16. Figure 3(F): AGE 3 up to 20 ug/ml has no effect on CD14 cell surface level in the presence of LPS (Figure 3F is basically similar to figure 2A). 2 or 20 ug/ml AGE 3 also has no effect on CD14 expression (Figure 3E). IN light of this the statement on PAGE 23 line 9-11 seems poorly supported. In stead, down regulation of CXCL10 could be attributed to AGE3 alone and be independent of CD14. The following control experiment should be done: measure the effect of AGE 3 on CXCL10 (that would be an additional entry in Figure 4C)

Reply to the comment 16:

You have raised an important question. While AGE-3 at 20 μg/mL significantly inhibited LPS uptake, no significant change in CD14 expression in the absence and presence of LPS was observed in AGE-3 at 20 μg/mL. We believe that AGE-3-induced downregulation of CD14 expression partially contributed to the reduction of LPS uptake and CXCL10 production in response to LPS. As you pointed out, our results also indicated that AGE-3 suppresses LPS uptake and CXCL10 production mediated by CD14 independent mechanisms. We appreciate your valuable comment. We have revised the text (Page 25, Line 13-Page 26, Line 1-2) as follows.

These results suggest that the AGE-3-induced downregulation of CD14 expression partially contributed to the reduction of LPS uptake and CXCL10 production in response to LPS. Furthermore, low dose of AGE-3 inhibited LPS uptake without reduction of CD14 expression in the absence and presence of LPS, indicating that AGE-3 suppresses LPS uptake and CXCL10 production mediated by both CD14 dependent and independent mechanisms.

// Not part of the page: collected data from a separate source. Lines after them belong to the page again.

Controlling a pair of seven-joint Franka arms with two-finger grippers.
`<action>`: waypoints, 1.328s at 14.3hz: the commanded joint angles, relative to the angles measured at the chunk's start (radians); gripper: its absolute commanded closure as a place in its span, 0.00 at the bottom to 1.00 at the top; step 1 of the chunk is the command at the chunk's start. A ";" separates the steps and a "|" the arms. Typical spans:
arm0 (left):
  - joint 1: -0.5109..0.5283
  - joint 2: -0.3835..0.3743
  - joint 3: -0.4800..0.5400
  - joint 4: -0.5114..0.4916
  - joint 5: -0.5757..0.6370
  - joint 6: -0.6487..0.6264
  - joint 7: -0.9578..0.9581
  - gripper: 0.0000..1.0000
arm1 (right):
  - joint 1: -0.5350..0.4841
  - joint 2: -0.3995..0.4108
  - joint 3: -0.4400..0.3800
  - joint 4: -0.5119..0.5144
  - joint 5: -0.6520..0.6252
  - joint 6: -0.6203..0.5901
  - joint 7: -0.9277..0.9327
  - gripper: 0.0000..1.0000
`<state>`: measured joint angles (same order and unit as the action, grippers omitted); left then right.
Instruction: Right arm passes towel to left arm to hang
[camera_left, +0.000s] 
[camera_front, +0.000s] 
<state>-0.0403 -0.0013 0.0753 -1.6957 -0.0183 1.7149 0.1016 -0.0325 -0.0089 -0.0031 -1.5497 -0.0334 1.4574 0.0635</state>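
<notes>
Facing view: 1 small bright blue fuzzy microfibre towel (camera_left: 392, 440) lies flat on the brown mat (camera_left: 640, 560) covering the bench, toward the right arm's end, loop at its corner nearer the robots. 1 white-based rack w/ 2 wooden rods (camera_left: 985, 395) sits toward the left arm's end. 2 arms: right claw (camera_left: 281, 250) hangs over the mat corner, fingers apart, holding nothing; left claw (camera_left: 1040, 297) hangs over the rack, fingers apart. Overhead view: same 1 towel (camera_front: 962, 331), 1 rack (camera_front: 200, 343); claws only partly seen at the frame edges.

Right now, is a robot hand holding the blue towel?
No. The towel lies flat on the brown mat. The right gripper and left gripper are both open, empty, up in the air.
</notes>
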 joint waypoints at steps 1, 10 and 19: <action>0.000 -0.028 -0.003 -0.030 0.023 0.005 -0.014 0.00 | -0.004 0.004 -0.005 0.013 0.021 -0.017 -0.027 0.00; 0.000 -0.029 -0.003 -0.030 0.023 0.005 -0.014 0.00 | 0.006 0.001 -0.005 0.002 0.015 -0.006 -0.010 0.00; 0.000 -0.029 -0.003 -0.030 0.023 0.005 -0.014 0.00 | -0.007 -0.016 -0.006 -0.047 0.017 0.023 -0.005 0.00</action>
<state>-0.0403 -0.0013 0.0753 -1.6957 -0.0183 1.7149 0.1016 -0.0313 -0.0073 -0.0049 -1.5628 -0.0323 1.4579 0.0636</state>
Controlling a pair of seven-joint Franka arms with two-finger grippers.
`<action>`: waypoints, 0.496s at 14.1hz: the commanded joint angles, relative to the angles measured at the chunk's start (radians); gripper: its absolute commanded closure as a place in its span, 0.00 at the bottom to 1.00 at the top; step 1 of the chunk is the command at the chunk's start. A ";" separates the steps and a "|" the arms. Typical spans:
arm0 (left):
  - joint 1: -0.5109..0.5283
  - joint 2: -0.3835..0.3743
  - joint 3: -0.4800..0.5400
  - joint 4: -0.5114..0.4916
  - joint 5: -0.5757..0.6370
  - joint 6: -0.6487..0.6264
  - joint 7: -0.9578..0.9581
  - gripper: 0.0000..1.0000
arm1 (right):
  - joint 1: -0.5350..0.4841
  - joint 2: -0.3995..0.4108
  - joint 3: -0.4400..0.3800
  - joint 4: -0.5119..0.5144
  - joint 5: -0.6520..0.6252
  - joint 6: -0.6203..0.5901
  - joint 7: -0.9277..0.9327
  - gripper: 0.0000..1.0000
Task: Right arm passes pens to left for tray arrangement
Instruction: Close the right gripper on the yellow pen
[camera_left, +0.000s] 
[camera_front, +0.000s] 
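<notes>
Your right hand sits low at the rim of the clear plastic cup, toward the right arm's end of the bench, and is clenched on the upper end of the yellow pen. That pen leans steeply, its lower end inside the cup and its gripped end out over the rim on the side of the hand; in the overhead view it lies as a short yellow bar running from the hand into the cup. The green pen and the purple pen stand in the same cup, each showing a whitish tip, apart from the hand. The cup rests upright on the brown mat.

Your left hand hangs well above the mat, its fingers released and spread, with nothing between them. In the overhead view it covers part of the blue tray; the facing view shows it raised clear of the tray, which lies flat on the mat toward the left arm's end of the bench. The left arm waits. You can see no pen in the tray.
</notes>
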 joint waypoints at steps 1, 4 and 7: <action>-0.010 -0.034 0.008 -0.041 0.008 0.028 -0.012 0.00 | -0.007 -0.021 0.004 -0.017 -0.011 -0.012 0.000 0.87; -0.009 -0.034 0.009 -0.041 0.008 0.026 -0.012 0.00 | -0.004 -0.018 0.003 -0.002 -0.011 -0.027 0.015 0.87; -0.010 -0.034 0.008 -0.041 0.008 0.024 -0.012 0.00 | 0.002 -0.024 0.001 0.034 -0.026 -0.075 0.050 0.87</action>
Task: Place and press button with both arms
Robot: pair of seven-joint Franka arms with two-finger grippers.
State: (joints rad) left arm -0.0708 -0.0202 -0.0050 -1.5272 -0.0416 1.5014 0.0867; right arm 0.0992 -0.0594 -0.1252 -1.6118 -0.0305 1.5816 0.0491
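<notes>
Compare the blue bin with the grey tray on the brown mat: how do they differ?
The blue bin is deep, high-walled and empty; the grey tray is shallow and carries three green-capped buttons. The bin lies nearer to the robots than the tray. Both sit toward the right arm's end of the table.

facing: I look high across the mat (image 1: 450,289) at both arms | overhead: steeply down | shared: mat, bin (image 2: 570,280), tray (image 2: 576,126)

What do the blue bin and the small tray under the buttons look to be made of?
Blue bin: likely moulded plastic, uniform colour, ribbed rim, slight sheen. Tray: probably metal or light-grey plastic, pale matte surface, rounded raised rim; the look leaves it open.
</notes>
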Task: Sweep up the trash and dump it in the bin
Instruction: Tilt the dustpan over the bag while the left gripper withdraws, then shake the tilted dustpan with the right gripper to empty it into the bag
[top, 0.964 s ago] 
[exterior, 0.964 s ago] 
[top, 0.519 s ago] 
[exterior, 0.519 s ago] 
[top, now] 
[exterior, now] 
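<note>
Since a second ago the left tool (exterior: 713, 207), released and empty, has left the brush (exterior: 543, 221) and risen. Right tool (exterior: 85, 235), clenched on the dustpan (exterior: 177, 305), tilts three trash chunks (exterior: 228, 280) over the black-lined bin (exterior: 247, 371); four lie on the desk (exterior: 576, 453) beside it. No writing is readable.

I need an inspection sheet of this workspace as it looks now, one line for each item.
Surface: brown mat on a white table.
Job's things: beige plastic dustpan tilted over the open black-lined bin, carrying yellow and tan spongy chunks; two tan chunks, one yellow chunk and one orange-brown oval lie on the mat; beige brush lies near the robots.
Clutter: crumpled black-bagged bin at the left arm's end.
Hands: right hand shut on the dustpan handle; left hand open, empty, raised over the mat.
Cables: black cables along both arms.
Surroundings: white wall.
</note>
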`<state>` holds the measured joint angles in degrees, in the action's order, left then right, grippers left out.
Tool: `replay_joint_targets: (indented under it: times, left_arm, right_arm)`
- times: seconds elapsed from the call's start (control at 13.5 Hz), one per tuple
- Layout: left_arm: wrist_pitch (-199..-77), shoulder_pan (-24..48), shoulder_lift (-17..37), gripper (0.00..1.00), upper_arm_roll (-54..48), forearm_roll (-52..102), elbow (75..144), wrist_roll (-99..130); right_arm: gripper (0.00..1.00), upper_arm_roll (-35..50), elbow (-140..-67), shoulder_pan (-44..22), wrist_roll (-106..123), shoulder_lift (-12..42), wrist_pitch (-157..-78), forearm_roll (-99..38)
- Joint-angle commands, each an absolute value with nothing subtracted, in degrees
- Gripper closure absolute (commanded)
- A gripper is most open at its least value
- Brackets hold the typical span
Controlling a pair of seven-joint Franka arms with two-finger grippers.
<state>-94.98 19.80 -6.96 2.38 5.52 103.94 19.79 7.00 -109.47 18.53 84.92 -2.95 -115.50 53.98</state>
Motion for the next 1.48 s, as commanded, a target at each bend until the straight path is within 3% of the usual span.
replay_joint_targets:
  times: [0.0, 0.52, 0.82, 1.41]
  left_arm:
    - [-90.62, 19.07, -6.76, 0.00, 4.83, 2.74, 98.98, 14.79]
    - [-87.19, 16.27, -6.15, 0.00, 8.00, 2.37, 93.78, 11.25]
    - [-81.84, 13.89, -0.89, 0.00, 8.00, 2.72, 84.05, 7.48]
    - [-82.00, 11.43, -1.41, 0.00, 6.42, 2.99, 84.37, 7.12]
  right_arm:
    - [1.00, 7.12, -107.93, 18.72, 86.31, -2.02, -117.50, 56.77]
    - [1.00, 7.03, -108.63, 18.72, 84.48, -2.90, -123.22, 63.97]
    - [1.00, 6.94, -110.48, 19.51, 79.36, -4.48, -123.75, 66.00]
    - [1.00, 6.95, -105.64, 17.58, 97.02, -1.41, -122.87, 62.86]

We have shown the effect of AGE-3 alone on the CXCL10 production in Fig.3G. AGE-3 alone has no effect on CXCL10 production. We believe that the effect of AGE-3 alone on the CXCL10 production is shown in Fig.3G but not Fig.4C, because Fig.3 have referred to the effect of AGE-3. On the other hand, Fig.4 have referred to the involvement of RAGE on the inhibitory effect of AGE-3.

17. PAGE 25 line 11/12: what is known about the target specificity / off-target effects of FPS-ZM1. Small molecule drugs are notorious for off-target effects. To confirm RAGE involvement additional experiments with monoclonal anti-RAGE antibodies should be done. In essence, the data shown in figures 4A, B and C should include an neutralizing anti-RAGE mAb, including a dose response curve (like 4A).

Reply to the comment 17:

As you pointed out, it is possibility that FPS-ZM1 may inhibit effect of AGE via non-target effect including independent of RAGE inhibition. We have investigated the effect of anti-RAGE neutralising antibody on the AGE-3-induced reduction of LPS uptake, CD14 expression and CXCL10 production. We used polyclonal antibody but not monoclonal antibody, because we have not obtained reliable monoclonal antibody. Anti-RAGE neutralising antibody at 20 μg/mL inhibit the AGE-3-induced reduction of LPS uptake, CD14 expression and CXCL10 production. Control antibody for neutralising antibody has no effect on the CXCL10 production. In addition to results of FPS-ZM1, AGE-3 attenuated the response to LPS in RAW264.7 cells, which was partially mediated by the activation of RAGE. We could not investigate the dose-dependent effect of anti-RAGE neutralising antibody. We agree that it is important to confirm the dose-dependent effect. However, it is difficult to assess the dose-dependent effect of anti-RAGE neutralising antibody, since anti-RAGE neutralising antibody have only a small inhibitory effect.

We have added the results of anti-RAGE antibody (Figs.4B, 4D and 4F) as follows (Page 28, Line 3-13).

In this study, we examined which receptor contributed to the inhibitory effect of AGE-3 on the response to LPS in RAW264.7 cells. A RAGE antagonist, FPS-ZM1 at 0.5 and 1 μM, and neutralising antibody against RAGE at 20 μg/mL prevented the AGE-3-induced downregulation of CD14 expression (Figs 4A and 4B). There was no significant effect of LPS-RS, a TLR4 antagonist, at 10 μg/mL or a neutralising antibody against SR-A (CD204) at 20 μg/mL on CD14 expression and LPS uptake in AGE-3-treated RAW264.7 cells. However, anti-SR-A antibody suppressed the uptake of AGE-3 in RAW264.7 cells (S5 Fig) indicating that the concentration of antibody used was sufficient to suppress effects mediated by AGE-3. Consistent with this, the AGE-3-induced reduction of LPS uptake and CXCL10 release were significantly inhibited by treatment with FPS-ZM1 and anti-RAGE neutralising antibody (Figs 4C-4F).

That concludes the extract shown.